**Work order:** Return, unaltered, every line from the beginning of the material below up to and including the one with "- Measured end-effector".

**Given information:**
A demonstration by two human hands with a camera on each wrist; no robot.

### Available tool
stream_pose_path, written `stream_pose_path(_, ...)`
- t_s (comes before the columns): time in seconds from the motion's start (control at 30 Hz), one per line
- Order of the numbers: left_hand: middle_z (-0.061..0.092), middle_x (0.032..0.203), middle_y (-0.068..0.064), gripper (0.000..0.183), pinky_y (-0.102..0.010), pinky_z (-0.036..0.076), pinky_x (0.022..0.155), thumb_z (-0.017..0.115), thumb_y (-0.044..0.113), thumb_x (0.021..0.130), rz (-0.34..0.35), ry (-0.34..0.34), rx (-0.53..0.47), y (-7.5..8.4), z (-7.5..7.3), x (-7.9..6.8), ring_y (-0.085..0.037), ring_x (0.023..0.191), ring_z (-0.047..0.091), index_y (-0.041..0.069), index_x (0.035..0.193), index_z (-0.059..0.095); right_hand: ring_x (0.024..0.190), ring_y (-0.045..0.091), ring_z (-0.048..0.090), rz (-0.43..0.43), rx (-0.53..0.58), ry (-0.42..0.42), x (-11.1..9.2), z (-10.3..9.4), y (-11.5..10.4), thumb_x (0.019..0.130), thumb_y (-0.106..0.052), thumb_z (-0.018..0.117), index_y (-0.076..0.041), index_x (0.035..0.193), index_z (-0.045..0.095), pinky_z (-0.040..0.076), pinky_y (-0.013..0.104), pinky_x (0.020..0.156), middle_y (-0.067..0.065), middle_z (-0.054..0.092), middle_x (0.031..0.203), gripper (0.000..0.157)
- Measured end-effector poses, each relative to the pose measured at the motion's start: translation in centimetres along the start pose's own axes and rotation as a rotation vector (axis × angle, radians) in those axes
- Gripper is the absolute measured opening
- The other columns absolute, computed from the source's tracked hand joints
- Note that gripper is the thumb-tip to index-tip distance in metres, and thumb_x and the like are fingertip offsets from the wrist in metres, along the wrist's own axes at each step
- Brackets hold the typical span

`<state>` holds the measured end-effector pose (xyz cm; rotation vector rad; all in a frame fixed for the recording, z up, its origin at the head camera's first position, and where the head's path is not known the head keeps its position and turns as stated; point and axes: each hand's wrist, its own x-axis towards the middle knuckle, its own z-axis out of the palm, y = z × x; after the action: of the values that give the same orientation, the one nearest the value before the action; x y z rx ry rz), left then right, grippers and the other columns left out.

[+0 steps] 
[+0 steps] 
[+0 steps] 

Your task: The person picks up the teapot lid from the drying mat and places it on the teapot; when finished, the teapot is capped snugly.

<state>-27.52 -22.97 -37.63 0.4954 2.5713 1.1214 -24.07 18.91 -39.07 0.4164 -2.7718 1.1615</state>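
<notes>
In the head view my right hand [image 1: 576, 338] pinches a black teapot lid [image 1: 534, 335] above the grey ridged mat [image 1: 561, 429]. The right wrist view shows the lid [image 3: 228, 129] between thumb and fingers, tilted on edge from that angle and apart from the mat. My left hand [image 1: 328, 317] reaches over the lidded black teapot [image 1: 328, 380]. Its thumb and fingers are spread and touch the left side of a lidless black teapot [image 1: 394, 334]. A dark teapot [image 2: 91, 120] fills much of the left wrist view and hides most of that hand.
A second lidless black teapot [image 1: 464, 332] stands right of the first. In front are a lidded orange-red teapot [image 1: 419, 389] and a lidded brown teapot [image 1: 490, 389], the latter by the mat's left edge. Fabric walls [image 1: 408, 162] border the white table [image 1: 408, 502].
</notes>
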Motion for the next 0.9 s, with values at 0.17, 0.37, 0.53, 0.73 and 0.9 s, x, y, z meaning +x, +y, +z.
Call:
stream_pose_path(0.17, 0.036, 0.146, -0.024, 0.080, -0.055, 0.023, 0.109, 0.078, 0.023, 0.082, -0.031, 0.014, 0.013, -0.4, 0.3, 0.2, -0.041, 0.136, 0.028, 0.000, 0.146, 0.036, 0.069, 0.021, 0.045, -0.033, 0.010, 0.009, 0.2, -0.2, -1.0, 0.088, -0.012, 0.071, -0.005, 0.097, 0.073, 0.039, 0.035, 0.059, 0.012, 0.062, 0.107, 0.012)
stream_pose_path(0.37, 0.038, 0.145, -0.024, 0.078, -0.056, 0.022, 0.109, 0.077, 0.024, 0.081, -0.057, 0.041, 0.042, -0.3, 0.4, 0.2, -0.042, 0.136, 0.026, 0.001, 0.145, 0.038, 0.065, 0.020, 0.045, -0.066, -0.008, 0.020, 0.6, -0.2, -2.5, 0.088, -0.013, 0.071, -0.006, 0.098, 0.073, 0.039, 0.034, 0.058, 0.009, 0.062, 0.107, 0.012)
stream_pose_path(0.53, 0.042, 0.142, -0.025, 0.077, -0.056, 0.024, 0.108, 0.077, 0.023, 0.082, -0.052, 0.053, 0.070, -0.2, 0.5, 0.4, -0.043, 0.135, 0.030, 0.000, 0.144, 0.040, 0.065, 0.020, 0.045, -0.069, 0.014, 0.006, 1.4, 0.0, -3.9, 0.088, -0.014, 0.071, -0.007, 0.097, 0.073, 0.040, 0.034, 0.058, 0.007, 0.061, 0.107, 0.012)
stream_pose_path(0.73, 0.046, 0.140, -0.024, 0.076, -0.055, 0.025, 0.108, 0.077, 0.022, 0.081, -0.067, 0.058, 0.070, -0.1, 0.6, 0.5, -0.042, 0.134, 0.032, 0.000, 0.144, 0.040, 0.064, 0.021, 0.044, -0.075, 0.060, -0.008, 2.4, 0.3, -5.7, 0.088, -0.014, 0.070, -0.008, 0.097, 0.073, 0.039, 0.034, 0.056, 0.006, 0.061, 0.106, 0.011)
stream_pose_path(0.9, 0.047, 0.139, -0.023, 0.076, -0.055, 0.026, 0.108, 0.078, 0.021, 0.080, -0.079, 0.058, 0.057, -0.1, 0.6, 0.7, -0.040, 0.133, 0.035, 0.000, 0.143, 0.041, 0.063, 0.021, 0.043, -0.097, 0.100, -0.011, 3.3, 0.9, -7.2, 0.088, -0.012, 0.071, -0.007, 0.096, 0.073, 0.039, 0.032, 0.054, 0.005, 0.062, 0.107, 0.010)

**Solved problem:**
A demonstration by two human hands with a camera on each wrist; no robot.

### Available tool
stream_pose_path, written `stream_pose_path(_, ...)`
- t_s (comes before the columns): time in seconds from the motion's start (control at 30 Hz), one per line
- Order of the numbers: left_hand: middle_z (-0.061..0.092), middle_x (0.032..0.203), middle_y (-0.068..0.064), gripper (0.000..0.183), pinky_y (-0.102..0.010), pinky_z (-0.036..0.076), pinky_x (0.022..0.155), thumb_z (-0.017..0.115), thumb_y (-0.044..0.113), thumb_x (0.021..0.130), rz (-0.34..0.35), ry (-0.34..0.34), rx (-0.53..0.47), y (-7.5..8.4), z (-7.5..7.3), x (-7.9..6.8), ring_y (-0.085..0.037), ring_x (0.023..0.191), ring_z (-0.047..0.091), index_y (-0.041..0.069), index_x (0.035..0.193), index_z (-0.059..0.095); right_hand: ring_x (0.024..0.190), ring_y (-0.045..0.091), ring_z (-0.048..0.090), rz (-0.43..0.43), rx (-0.53..0.58), ry (-0.42..0.42), x (-11.1..9.2), z (-10.3..9.4), y (-11.5..10.4), thumb_x (0.019..0.130), thumb_y (-0.106..0.052), thumb_z (-0.018..0.117), index_y (-0.076..0.041), index_x (0.035..0.193), index_z (-0.045..0.095), pinky_z (-0.040..0.076), pinky_y (-0.013..0.104), pinky_x (0.020..0.156), middle_y (-0.067..0.065), middle_z (-0.054..0.092), middle_x (0.031..0.203), gripper (0.000..0.157)
- Measured end-effector poses, each relative to the pose measured at the motion's start: translation in centimetres along the start pose's own axes and rotation as a rotation vector (axis × angle, radians) in those axes

No additional answer text is required.